Don’t look now, but aliens are circling Mercury in an enormous, cloaked spaceship.  At least, that’s what some people believe.   They point to an image recorded by NASA’s STEREO spacecraft, which shows a coronal mass ejection from the Sun flowing over Mercury and, apparently, another object of comparable size.

UFO enthusiasts contend that the image captures a planet-sized cloaked spacecraft, rendered visible only by the electronically charged material from the Sun.  However, scientists say the apparent shape really is just Mercury, at its position the previous day, that shows up as a result of the enhanced imaging techniques NASA uses for space photographs.  The scientific explanation is boring, so it’s a lot more exciting to speculate about huge spaceships.
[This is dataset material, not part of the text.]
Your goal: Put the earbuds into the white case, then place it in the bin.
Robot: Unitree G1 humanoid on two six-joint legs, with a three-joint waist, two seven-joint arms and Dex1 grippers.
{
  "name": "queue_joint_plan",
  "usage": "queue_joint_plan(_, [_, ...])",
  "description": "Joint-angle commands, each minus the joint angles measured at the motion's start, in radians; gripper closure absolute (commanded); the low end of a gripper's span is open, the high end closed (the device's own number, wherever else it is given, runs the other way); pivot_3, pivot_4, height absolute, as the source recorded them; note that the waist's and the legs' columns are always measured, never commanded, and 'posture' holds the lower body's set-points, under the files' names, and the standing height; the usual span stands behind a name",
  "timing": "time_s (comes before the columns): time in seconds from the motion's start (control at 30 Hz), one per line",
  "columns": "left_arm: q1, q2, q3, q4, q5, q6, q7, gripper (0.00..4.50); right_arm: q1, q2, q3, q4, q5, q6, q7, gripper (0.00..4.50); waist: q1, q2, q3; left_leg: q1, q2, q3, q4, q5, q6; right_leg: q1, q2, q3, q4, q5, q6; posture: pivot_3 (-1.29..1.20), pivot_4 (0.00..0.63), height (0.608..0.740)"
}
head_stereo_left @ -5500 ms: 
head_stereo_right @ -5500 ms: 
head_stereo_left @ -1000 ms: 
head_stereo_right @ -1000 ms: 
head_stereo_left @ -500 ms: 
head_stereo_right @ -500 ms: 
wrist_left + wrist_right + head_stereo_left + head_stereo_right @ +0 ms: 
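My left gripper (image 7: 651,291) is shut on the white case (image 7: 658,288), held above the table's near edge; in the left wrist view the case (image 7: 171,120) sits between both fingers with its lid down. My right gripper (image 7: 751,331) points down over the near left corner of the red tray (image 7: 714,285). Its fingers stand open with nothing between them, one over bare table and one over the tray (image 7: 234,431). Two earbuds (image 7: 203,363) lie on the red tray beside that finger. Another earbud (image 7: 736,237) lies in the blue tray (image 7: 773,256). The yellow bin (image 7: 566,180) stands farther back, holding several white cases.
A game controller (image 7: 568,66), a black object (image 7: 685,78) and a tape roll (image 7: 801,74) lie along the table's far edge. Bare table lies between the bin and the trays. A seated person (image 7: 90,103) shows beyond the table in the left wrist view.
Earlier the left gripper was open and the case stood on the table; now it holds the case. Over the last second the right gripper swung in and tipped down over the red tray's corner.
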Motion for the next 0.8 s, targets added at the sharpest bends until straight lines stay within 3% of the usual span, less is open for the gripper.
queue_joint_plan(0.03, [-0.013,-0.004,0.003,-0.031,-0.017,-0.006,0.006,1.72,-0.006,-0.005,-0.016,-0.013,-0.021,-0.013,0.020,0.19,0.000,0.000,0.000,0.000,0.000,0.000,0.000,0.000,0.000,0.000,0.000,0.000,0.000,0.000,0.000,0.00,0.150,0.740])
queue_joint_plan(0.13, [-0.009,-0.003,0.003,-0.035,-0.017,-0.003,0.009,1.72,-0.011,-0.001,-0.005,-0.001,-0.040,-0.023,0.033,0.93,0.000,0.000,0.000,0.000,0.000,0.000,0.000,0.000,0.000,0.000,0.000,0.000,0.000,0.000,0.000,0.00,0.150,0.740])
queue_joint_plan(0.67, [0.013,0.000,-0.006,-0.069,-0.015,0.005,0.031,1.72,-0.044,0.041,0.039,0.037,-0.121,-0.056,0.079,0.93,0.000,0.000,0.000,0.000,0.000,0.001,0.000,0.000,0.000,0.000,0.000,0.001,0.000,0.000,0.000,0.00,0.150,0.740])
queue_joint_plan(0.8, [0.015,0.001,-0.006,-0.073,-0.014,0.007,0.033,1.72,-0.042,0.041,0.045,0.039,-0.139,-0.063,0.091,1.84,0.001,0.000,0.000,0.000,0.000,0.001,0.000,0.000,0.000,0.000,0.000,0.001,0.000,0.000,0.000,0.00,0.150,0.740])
If there are aliens orbiting Mercury in a masked spacecraft, what the heck are they doing there?  After all, any alien race that could build and power a planet-sized spaceship, send it careening to a distant solar system, shield it from our perception, and park it into orbit around Mercury without anyone noticing obviously has technological capabilities far beyond ours.  If they want to conquer Earth, what are they waiting for?  They could waltz over and pulverize us in short order.

Of course, it could be a ship of alien scientists who just want to study the puny affairs of humans, like we might study an ant farm.  It’s hard to imagine that we are of interest to an advanced alien race, but we humans have always found ourselves fascinating, so perhaps aliens would, too.  Hey, if the aliens can hide a spaceship as large as a planet, maybe they’ve landed already!  Maybe they’re here right now, invisible and undetectable, observing us, taking notes, and getting ready to file a report about whether we should be permitted to survive or whether we should be stamped out before we spread across the galaxy like a virus.

We’d all better be on our best behavior, in hopes that we impress our alien overlords as a promising race that is well worth saving.  I’m looking at you, Congress!